Exercise objective
Tally the lines below that contain the word "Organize", and give only that number.

(Data records)
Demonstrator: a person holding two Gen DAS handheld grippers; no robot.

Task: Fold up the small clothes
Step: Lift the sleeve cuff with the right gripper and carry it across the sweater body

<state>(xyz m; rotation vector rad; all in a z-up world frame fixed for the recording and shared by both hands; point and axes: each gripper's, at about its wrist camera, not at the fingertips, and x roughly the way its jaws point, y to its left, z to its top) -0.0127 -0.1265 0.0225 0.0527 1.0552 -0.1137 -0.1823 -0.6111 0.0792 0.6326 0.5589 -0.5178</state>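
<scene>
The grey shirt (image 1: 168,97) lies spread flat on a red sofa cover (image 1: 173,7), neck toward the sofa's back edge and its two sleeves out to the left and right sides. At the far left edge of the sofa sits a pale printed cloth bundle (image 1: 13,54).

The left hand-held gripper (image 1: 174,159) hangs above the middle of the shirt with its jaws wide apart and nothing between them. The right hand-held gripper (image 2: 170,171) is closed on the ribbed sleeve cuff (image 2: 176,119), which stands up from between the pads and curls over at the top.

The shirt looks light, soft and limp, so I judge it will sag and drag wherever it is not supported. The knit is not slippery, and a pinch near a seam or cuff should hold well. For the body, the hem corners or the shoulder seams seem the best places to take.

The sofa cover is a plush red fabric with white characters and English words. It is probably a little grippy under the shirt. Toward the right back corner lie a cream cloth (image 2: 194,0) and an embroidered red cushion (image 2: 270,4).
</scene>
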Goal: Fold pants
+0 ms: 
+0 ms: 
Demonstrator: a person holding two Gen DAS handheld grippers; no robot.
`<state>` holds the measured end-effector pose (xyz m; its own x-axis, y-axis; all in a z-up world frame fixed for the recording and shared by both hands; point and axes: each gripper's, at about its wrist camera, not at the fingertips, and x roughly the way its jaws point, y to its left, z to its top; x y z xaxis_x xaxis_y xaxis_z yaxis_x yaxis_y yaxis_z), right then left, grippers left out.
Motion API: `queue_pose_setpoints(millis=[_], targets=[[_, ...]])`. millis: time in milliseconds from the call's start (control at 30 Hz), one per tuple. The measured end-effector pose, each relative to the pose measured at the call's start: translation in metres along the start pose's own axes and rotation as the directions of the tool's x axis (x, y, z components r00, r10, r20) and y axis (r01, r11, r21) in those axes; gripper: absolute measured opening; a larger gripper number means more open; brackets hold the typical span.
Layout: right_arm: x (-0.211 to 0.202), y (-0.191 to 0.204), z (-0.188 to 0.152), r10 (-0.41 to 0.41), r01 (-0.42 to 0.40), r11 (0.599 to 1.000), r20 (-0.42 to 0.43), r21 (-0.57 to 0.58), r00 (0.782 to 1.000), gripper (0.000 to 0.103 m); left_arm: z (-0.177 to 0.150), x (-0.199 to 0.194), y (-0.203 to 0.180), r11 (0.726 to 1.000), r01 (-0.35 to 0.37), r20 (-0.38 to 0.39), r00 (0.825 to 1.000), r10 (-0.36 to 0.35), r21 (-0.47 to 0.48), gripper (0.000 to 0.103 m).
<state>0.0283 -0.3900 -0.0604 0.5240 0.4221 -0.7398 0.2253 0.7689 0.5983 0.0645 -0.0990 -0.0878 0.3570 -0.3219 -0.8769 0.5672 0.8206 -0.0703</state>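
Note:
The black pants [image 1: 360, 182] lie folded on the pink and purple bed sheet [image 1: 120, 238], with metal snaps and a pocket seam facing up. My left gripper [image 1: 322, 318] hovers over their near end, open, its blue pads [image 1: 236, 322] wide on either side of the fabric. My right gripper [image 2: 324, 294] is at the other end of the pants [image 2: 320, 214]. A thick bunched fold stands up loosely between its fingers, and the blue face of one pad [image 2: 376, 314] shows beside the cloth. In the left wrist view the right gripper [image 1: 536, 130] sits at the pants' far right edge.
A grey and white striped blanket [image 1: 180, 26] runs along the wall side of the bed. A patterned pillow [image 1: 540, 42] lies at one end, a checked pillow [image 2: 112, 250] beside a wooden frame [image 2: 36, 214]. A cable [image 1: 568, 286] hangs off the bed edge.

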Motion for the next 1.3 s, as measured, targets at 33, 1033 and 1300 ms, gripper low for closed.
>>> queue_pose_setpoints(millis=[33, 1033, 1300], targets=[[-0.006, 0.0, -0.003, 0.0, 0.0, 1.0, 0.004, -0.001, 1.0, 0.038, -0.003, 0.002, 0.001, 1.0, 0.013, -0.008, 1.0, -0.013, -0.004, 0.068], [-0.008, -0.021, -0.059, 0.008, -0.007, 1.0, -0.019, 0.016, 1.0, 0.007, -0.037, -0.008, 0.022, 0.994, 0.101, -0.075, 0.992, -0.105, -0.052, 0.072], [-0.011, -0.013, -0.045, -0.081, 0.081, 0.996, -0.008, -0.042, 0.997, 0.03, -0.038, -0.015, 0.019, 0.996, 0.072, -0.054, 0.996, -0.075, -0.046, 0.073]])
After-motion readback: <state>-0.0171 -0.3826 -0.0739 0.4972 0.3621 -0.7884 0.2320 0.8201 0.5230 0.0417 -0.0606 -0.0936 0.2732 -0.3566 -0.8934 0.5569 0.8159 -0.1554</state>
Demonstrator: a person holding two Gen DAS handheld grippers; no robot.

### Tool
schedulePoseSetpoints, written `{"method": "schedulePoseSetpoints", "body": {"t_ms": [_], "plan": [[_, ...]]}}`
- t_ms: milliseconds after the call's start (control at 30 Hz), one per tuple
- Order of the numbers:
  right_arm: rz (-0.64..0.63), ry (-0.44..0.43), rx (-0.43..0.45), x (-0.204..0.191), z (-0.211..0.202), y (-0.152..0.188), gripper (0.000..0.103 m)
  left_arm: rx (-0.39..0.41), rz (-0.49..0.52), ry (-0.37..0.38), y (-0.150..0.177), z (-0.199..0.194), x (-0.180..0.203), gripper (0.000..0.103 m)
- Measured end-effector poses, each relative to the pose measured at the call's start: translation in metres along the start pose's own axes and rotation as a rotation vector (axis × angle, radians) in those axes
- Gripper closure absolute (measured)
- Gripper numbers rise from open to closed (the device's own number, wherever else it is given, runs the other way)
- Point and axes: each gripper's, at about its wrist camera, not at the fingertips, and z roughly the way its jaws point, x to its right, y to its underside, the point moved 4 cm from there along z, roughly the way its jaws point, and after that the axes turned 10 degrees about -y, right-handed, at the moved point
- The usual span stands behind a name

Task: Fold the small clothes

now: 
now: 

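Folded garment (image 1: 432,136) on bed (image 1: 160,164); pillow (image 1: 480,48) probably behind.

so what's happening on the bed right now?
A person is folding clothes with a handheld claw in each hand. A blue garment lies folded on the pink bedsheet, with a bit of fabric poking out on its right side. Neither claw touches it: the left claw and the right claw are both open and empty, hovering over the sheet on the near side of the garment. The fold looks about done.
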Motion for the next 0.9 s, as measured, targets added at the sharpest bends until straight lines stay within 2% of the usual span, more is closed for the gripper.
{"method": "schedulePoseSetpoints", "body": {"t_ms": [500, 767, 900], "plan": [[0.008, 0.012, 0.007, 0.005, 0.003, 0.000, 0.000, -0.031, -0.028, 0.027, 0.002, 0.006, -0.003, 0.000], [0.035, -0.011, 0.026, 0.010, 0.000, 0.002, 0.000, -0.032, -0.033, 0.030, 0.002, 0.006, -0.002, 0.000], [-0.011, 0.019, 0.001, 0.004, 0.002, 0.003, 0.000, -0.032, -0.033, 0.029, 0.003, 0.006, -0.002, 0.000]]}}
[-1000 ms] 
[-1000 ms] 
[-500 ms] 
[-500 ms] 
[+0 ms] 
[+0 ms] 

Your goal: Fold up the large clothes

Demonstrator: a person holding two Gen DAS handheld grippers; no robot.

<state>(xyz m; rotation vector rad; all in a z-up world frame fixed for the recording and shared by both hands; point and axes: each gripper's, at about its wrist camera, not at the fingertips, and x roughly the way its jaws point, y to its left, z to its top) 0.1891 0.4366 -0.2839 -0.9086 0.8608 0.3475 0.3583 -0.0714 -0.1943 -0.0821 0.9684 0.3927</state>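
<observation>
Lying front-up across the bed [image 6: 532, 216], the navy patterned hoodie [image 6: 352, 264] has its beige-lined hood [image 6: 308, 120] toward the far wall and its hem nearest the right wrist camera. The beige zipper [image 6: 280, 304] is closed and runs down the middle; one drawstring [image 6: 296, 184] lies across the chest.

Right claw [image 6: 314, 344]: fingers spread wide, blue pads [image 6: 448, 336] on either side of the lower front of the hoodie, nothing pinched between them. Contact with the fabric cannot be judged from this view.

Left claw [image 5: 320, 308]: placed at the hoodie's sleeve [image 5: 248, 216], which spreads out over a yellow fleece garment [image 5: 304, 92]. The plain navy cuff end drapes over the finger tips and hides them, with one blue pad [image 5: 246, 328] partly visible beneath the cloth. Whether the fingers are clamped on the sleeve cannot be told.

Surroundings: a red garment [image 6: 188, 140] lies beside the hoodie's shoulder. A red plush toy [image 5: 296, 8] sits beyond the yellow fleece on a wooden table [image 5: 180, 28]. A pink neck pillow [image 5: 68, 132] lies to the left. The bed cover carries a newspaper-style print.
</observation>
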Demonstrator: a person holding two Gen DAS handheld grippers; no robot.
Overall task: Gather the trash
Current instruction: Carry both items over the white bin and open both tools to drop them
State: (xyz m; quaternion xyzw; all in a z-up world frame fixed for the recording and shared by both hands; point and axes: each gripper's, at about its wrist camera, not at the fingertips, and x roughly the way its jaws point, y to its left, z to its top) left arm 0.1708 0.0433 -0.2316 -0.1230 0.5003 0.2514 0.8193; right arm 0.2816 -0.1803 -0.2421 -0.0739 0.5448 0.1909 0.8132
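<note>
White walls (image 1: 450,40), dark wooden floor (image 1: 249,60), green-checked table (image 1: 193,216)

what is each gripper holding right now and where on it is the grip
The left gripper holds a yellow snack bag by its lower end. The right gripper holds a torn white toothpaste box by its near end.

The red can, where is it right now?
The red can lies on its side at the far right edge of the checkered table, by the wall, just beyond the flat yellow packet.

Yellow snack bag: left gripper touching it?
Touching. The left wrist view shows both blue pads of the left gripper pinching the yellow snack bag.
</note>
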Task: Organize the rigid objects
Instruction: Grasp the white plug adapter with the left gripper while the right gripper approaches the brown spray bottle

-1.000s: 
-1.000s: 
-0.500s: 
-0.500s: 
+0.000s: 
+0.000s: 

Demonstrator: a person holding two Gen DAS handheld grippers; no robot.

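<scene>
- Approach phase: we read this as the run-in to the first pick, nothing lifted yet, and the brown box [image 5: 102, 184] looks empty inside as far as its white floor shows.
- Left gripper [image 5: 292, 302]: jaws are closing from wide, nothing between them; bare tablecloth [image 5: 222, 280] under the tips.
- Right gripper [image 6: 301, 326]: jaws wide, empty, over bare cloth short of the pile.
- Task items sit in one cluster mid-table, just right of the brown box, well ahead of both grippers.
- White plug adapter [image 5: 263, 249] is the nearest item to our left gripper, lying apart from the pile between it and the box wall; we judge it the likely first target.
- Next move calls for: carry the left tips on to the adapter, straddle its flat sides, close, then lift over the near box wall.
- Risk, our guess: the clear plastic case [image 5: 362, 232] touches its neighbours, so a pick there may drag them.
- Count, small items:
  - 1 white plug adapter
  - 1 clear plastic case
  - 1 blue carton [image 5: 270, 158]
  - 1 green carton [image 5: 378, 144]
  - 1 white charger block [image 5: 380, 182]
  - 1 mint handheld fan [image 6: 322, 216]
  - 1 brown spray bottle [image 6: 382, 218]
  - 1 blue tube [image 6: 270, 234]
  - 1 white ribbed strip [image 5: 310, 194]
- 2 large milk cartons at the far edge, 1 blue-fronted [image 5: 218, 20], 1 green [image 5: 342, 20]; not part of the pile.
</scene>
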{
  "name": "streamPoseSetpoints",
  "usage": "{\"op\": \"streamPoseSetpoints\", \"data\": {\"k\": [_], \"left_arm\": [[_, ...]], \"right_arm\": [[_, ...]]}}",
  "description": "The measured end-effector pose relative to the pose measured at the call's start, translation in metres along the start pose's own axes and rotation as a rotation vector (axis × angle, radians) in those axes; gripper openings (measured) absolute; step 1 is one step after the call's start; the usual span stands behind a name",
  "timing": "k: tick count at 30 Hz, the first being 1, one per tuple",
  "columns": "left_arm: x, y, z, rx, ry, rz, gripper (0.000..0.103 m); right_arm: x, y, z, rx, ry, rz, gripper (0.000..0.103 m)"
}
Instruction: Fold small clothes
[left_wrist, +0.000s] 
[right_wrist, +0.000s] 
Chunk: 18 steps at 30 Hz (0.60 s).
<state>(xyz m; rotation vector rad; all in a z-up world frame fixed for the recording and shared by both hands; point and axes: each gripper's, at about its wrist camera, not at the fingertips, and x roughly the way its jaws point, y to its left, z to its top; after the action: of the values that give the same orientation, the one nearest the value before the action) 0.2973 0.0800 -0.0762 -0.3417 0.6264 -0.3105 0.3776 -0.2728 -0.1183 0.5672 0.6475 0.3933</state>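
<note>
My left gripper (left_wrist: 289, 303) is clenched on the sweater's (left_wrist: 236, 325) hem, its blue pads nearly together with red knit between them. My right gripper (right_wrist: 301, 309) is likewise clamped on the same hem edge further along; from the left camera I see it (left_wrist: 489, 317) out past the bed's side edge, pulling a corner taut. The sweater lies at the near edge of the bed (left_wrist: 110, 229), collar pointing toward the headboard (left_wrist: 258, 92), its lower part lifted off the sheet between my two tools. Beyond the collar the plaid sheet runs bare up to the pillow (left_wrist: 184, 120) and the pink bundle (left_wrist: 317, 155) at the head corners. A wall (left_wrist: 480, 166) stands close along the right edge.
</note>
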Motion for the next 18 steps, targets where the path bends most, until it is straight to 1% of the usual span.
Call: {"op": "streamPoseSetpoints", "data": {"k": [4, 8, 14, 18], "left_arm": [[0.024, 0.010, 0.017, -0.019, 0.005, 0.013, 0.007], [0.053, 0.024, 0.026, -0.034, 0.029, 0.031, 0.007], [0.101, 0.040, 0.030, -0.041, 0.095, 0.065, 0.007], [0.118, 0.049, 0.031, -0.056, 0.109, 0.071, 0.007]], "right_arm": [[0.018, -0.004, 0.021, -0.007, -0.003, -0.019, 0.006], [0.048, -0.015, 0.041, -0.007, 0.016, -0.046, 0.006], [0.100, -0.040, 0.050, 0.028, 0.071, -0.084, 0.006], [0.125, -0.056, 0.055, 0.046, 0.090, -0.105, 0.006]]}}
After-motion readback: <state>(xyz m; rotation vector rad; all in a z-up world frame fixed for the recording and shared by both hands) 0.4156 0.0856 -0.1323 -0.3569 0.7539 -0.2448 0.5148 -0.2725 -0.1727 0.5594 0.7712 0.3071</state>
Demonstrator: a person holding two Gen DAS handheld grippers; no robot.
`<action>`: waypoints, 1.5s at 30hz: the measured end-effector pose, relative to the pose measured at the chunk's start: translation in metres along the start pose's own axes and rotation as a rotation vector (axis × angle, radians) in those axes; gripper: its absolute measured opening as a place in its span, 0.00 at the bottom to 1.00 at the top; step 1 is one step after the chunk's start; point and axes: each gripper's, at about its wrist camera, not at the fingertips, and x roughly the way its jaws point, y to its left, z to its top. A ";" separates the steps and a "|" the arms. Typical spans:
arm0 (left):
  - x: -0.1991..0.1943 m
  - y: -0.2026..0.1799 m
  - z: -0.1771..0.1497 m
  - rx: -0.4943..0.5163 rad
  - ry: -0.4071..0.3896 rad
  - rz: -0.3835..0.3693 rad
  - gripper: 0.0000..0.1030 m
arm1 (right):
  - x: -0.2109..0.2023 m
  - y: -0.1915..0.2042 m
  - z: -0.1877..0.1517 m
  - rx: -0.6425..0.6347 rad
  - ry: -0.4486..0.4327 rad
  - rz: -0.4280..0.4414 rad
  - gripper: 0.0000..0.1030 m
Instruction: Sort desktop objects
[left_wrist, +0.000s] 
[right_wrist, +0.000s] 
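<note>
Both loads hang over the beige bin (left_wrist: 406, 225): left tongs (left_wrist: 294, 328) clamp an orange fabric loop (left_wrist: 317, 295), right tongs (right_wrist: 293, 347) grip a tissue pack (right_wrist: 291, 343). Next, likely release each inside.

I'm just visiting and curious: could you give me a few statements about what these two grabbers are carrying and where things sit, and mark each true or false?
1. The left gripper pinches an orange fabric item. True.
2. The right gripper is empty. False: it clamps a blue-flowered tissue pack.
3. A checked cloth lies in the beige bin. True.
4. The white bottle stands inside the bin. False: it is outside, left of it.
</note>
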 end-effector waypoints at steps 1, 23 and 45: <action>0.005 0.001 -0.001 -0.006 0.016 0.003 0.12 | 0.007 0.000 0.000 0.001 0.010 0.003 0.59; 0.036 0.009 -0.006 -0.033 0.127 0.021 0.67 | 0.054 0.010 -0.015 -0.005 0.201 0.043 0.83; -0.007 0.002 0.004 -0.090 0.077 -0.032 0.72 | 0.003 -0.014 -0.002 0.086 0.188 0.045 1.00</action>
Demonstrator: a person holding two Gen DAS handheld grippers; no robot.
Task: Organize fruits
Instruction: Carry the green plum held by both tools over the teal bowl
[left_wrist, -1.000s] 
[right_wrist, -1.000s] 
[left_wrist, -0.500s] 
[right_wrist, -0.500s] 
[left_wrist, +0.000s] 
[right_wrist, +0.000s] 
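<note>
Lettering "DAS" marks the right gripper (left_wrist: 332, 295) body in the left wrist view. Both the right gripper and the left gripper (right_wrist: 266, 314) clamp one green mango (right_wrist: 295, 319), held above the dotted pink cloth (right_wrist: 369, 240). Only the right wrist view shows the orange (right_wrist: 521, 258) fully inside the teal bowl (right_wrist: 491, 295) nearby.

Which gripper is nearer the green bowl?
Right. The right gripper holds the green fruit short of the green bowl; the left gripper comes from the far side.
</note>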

Solution to the problem
2